According to Almost, Maine, a sticky-sweet confection from actor/playwright John Cariani, people do things a lot differently in northern Maine than they do in Manhattan. Everybody goes to the same bar, where one has a good chance of bumping into a former sweetheart. The young ladies who leave the state to pursue a higher education often regret leaving behind the nice young men who wanted to marry them. Heck, the folks living in some parts of Maine don’t even get around to naming their towns!
As a portrait of rural life, this play is no Winesburg, Ohio, but it does contain a certain amount of substance, wit, and intelligence. The action of all nine vignettes that make up the piece begins at 9pm on a winter’s Friday night, as the townsfolk fall in and out of love with each other. In one of the funniest sketches, a simple young man named Steve is sitting in a laundry room and scribbling in a notebook marked “Things That Hurt” when fellow laundry-doer Marvalyn accidentally smacks him with an ironing board. Unfazed, he tells her that he was born with underdeveloped nerve endings and therefore has to record hazardous situations for his own protection. Believe it or not, this conversation turns to serious questions of love and religion.
Cariani’s magical realistic tone is often quite appealing; missing shoes literally fall from the heavens, and so on. But, eventually, the audience’s tolerance for whimsy is pushed to the limit. Part of the problem is the play’s two-hour running time, too long for what is ultimately a series of barely connected sketches. An even larger concern is the author’s tendency to be folksy at the expense of dramatic integrity. In one blinkered scene, a married couple with two children decides to call it quits after an unhappy anniversary; the wife drives away, leaving her husband stranded at the skating rink, but he’s too busy wistfully contemplating the mysteries of the universe to notice that she’s gone.
Four actors are called upon to play the show’s 19 different roles. Miriam Shor, who managed to convince people that she was rock-and-roll hunk Yitzhak in Hedwig and the Angry Inch, once more proves her chameleonic abilitiies and even gets to do the gender-bending shtick again as the decidedly masculine Rhonda. Todd Cerveris plays a series of naïfs with charm to spare, while Justin Hagan is grounded in his roles. Only Finnerty Steeves overdoes her characters’ sitcom-style quirkiness.

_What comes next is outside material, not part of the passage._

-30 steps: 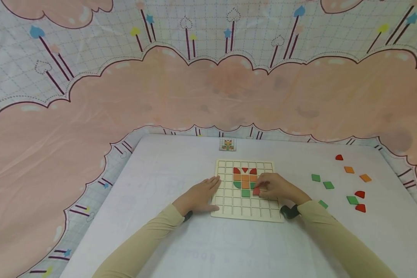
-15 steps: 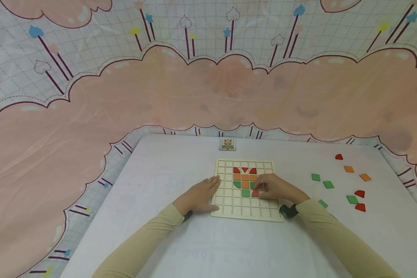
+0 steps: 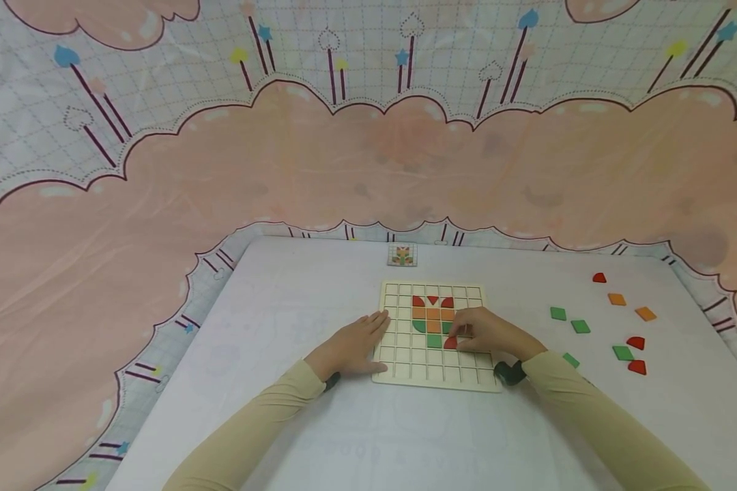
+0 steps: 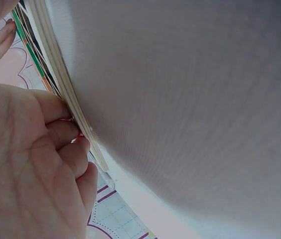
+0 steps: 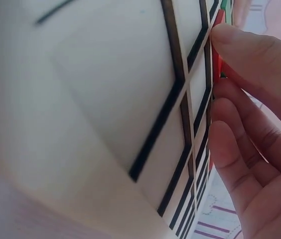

All elements of the staging are designed to warm cynical urban hearts. James Youmans’ scenery consists of a wooden promenade surrounded by mounds of snow; Jeff Croiter’s effective lighting shines the starry landscape at the audience; and Julian Fleisher punctuates inspirational scenes with syrupy music. Director Gabriel Barre’s pacing leaves a little too much time for Kodak moments, but if you’re looking to take a flight of fancy, you may want to visit Almost, Maine.